My cellphone has no signal when I'm at my parent's place.

That's 2004 for ya.

Craig -

...and what did herself think of this bedroom activity. I always knew there was a geek hidden in yer big lovable self.

Alan -

I was eating food from a tube as I watched...

Brad Pineau -

Damn.. I wanted to watch that.... guess I missed it. =(

Lou Quillio -

Brad, I'd look for a backdoor, a commercial news site that's mirrored the NASA video and devoted sufficient resources to serving it. Can't hit for nothin' right now, but I think or might offer something. Sadly I'm without broadband at the moment, so it's an utter waste for me to follow any red-hot multimedia links.

Must fix my connection soon. Dial-up is so Flintstones.

Recently saw a Rick Steves travel program on PBS, about visiting eastern Turkey. He liked the place (that's his job) and extolled the travel values to be had. He pointed out that most Western travelers should head straight for the best hotel available since it'll be cheap anyhow, but warned that breakfast is likely to be served with a Tang-like drink in place of juice.

That made me think of the early 1970s, when 1960s space-race overspill still preserved NASA's cool. Once in a while I could persuade my Mom to buy Tang. Seems so silly now, a latter-day perpetuation of 1950s attitudes that canned vegetables (for instance) were superior to fresh because they were more modern — or could do double-duty in the bomb shelter. Today many folks who rarely open a canned product still think they need an electric can-opener on the counter — because it's part of the 1950s-derived de rigeur household equipment list.

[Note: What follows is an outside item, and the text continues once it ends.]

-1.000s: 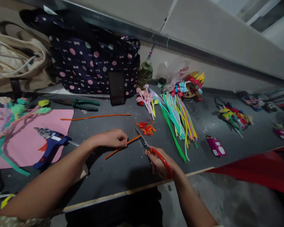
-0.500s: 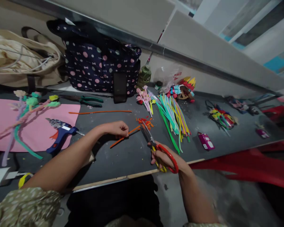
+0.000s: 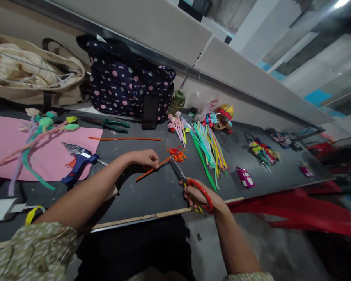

Then again, an uncle whom I've lost touch with returned from a bow-hunting trip to Alaska in about 1974 with a report that Alaskan natives had made a morning drink of Hot Tang: a warm and portable source of Vitamin C. Funny thing is that, when served hot, Tang is very tart.

These space travel products enter society from an odd vector and, it seems, retain an elliptical quality even after they do.


Dave S. -

It's funny, I had similar thoughts on the issue. Quite a time to live in, this age of information.

Steven Perry -

If we're so futuristic how come the Mars photos are black and white!? Maybe colour hasn't been invented there yet.

(Or there's some kind of scientific excuse based on the atmosphere of the planet?)

nathan -

Those black and white photos are just from the navigation cams... the rover's eyes used to land, orient itself, and explore. Full color photos with 14x the resolotion should be available tonight.

The limiting factors when sending images back to earth are the power required to send radio signals over 300 million kilometers and the limited opportunities when either the earth or a mars orbitor is in view. The rover is solar powered with batteries to get it through the night, so power is quite limited. On top of that it also takes considerable time just for the radio wave to reach us, but this just affects interactivity and not downloading of data.

Still pretty high for a ping time and really highlights how the instant worldwide communication we take for granted now really can't extend much further than our own planet unless we find a way to communicate that is faster than the speed of light.

Toby Rockwell -

Rover Spirit is wheeling around.
And JPL played Baha Men's "Who Let the Dogs Out" to cap the moment. I am starting to appreciate what the Canadian weather does to refine musical tastes. So what would be some musical choices for this occasion?